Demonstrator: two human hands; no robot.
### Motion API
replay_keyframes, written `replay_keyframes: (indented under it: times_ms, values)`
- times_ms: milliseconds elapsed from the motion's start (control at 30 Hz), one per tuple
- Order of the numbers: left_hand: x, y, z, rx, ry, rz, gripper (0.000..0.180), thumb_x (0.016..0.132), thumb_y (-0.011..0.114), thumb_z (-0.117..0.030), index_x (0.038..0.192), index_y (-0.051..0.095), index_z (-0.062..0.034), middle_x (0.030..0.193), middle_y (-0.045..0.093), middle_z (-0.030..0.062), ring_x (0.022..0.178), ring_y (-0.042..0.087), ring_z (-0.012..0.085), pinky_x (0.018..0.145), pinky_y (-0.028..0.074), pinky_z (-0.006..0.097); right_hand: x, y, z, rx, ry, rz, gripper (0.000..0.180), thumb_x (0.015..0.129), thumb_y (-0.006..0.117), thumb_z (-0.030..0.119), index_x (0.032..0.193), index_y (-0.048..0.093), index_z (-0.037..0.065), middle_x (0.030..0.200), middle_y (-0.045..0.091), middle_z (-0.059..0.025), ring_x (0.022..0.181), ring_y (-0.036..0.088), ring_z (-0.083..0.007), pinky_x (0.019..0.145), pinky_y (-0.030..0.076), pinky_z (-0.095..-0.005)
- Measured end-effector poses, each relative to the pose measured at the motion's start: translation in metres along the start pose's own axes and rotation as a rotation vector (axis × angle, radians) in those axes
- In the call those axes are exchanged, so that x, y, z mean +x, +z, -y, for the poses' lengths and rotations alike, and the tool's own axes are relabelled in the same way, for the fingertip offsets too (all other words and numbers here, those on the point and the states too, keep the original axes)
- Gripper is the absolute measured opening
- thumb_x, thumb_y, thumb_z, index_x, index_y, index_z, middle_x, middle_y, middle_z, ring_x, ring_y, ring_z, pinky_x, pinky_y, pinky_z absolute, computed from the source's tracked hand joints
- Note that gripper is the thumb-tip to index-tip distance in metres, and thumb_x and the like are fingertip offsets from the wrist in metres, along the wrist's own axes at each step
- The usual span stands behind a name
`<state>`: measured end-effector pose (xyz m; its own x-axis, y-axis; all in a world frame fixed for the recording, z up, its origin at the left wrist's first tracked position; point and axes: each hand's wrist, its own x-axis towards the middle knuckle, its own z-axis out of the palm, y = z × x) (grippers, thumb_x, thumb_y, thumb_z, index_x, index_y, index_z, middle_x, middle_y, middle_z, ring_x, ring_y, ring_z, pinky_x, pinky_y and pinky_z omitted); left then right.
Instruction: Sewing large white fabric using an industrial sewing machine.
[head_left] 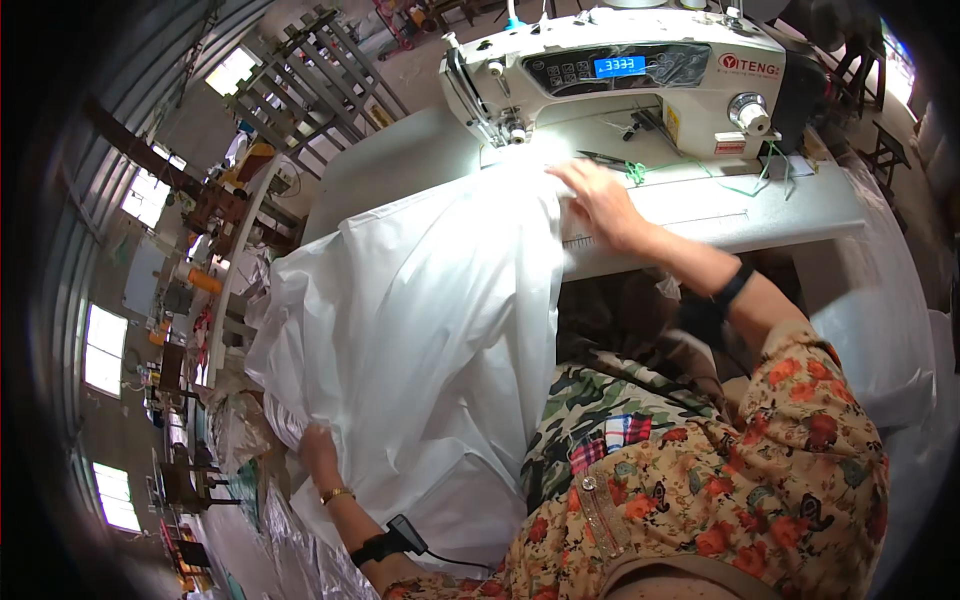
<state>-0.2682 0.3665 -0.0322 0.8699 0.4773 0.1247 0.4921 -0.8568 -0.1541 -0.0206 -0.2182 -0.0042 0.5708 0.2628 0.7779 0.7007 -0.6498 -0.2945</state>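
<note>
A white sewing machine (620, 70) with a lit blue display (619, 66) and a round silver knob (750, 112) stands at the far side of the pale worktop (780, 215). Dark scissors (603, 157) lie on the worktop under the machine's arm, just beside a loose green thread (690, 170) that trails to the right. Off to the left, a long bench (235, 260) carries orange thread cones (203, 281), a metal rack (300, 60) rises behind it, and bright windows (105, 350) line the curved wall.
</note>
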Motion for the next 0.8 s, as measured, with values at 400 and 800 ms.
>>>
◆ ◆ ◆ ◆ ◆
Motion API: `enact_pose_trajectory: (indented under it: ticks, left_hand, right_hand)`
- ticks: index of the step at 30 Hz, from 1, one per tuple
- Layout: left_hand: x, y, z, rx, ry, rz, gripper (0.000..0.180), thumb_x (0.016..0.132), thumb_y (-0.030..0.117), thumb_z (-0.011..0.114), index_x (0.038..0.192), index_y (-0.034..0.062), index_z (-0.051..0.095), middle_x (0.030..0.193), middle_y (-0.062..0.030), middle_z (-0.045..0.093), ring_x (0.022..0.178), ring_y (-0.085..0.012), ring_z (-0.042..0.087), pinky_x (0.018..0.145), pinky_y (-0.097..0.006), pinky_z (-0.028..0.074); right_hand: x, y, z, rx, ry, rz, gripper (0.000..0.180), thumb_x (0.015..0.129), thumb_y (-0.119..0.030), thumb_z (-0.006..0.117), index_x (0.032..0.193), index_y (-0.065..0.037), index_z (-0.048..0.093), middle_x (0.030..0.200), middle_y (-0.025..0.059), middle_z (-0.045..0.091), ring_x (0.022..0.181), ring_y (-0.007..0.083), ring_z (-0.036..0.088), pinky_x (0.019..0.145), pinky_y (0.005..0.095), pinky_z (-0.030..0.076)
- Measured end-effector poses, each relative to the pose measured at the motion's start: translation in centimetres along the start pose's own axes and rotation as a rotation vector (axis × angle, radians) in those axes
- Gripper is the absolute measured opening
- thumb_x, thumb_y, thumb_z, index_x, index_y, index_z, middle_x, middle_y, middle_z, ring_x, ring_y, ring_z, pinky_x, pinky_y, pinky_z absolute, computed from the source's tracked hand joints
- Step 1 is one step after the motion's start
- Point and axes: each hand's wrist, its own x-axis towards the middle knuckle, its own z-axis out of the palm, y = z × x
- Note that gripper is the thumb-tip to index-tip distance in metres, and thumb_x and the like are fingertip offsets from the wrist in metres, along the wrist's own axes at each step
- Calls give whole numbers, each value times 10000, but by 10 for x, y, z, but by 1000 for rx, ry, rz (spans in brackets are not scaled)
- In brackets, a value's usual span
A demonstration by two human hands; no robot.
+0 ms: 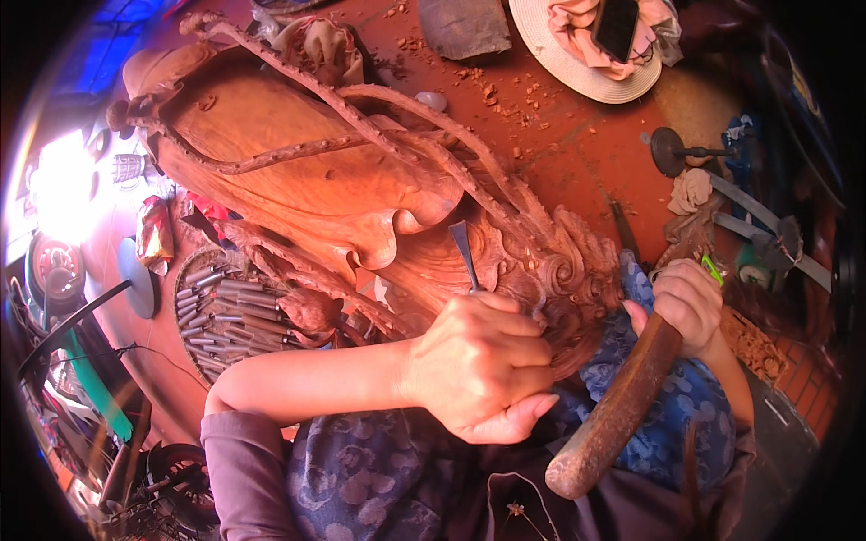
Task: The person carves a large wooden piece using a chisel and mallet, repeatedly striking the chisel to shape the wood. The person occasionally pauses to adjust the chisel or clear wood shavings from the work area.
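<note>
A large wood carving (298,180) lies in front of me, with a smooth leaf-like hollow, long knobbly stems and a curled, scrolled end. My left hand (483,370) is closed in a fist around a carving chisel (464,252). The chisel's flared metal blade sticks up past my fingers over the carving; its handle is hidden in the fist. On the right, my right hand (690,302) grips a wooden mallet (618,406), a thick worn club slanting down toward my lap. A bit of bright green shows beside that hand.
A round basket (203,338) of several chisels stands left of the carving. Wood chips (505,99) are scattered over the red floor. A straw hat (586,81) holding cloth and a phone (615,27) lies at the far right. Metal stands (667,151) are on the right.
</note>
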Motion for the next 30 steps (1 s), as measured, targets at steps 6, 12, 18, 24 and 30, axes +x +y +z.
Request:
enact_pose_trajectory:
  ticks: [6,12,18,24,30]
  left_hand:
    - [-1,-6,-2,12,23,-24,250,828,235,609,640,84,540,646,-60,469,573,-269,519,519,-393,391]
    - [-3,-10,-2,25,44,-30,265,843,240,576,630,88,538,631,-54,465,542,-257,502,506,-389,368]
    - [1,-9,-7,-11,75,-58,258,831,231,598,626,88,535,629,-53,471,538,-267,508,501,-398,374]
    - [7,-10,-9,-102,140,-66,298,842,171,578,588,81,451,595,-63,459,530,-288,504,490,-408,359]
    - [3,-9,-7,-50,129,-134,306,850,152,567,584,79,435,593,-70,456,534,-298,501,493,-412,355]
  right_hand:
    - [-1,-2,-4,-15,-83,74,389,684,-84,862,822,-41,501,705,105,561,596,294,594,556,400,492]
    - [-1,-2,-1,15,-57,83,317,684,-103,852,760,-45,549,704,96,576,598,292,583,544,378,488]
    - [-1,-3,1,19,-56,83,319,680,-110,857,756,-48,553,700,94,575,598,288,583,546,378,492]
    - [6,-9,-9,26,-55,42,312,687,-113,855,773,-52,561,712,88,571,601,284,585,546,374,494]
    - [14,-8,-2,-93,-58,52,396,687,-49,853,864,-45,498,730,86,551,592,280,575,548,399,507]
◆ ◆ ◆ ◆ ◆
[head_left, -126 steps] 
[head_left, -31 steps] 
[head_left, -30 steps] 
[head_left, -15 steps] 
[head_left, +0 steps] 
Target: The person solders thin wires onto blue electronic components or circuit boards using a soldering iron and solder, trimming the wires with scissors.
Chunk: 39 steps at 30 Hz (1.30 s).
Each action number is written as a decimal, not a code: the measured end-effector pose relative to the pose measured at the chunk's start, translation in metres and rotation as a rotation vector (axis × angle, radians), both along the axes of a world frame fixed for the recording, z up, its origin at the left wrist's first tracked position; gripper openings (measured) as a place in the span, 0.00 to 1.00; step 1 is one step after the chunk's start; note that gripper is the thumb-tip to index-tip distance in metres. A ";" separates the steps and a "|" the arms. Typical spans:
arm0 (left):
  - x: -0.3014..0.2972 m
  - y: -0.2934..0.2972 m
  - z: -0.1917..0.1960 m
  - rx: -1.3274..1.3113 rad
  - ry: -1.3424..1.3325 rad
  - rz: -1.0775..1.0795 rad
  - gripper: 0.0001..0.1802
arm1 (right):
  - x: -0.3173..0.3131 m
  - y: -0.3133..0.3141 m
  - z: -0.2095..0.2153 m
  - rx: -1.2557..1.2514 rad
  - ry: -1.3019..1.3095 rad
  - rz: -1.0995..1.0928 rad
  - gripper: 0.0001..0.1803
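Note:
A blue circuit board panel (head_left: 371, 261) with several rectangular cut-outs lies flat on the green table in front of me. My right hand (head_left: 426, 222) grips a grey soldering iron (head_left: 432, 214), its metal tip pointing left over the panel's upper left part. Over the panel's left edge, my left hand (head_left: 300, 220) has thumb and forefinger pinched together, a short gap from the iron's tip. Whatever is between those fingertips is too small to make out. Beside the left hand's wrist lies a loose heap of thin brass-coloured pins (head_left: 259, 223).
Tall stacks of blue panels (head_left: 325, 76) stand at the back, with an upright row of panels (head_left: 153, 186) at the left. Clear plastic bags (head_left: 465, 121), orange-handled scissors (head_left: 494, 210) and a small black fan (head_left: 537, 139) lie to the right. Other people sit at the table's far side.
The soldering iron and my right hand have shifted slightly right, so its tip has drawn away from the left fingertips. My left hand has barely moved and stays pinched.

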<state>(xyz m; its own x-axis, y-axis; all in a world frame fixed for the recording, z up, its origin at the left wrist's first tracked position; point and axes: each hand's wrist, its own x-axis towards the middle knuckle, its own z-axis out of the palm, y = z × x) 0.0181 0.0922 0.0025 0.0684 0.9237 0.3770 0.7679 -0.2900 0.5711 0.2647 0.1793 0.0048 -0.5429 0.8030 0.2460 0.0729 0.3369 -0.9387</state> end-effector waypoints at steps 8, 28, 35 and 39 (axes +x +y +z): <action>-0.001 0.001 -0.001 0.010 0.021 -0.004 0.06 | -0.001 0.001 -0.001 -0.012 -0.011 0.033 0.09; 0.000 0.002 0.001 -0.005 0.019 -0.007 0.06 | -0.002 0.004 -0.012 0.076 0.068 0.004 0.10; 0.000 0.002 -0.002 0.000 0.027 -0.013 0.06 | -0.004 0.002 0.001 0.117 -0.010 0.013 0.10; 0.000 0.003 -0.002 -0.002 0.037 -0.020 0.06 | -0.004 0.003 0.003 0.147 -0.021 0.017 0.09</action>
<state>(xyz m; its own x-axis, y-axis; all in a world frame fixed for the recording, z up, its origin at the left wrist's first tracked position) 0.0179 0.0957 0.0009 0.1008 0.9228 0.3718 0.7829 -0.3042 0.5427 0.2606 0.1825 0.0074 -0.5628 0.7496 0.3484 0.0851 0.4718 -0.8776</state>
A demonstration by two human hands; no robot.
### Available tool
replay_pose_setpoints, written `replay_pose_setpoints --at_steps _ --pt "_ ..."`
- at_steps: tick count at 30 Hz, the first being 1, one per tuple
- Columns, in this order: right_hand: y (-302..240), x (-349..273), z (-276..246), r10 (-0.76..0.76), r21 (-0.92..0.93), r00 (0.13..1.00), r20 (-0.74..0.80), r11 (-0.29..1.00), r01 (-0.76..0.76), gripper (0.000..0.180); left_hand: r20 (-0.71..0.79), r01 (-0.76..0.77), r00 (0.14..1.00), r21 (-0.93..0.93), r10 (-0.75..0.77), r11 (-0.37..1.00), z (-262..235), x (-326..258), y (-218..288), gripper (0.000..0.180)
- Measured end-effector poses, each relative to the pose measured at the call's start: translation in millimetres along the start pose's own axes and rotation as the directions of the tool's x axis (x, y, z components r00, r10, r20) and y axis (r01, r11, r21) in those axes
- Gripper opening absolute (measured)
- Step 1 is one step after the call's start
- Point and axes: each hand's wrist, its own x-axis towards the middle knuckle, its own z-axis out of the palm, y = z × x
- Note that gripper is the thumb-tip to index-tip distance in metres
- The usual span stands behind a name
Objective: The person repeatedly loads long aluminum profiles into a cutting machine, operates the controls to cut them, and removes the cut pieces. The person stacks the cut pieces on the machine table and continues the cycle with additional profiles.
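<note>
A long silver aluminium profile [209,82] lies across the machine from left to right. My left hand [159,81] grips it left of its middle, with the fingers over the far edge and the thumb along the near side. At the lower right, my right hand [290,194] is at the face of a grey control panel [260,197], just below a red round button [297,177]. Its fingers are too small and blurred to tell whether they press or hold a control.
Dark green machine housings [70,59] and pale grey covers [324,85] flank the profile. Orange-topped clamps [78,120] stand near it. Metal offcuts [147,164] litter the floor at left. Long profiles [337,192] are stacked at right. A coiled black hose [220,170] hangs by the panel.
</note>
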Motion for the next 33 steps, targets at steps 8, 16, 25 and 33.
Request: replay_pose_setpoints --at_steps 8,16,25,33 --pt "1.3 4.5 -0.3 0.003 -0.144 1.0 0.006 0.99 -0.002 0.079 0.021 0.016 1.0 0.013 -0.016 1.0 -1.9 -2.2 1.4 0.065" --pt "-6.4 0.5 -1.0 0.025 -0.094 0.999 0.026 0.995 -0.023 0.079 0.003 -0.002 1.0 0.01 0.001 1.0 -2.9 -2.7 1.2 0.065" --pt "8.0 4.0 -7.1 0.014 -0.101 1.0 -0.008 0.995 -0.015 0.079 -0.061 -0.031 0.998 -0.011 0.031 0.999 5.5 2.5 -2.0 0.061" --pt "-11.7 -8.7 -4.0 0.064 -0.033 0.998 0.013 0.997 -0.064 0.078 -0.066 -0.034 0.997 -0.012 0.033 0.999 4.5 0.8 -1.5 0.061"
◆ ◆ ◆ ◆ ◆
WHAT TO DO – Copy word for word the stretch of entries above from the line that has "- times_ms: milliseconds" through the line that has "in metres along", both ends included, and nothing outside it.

RESULT FOR THIS EXERCISE –
- times_ms: milliseconds elapsed from the motion's start (control at 30 Hz), one per tuple
- Order of the numbers: left_hand: x, y, z, rx, ry, rz, gripper (0.000..0.180), thumb_x (0.016..0.132), thumb_y (-0.011..0.114), thumb_z (-0.117..0.030), index_x (0.038..0.192), index_y (-0.051..0.095), index_z (-0.062..0.034), middle_x (0.030..0.193), middle_y (-0.045..0.093), middle_z (-0.030..0.062), ring_x (0.022..0.178), ring_y (-0.042..0.087), ring_z (-0.012..0.085), pinky_x (0.018..0.145), pinky_y (-0.028..0.074), pinky_z (-0.006..0.097); right_hand: x, y, z, rx, ry, rz, gripper (0.000..0.180), thumb_x (0.015..0.129), thumb_y (-0.006..0.117), thumb_z (-0.030..0.119), index_x (0.032..0.193), index_y (-0.048..0.093), index_z (-0.037..0.065), middle_x (0.030..0.200), middle_y (-0.045..0.091), middle_z (-0.059..0.025), ring_x (0.022..0.181), ring_y (-0.036..0.088), ring_z (-0.083..0.007), pinky_x (0.019..0.145), pinky_y (-0.030..0.076), pinky_z (-0.095..-0.005)
- Measured end-effector poses, each relative to the pose measured at the motion's start: translation in metres along the start pose's own axes and rotation as a rotation vector (axis × angle, radians) in those axes

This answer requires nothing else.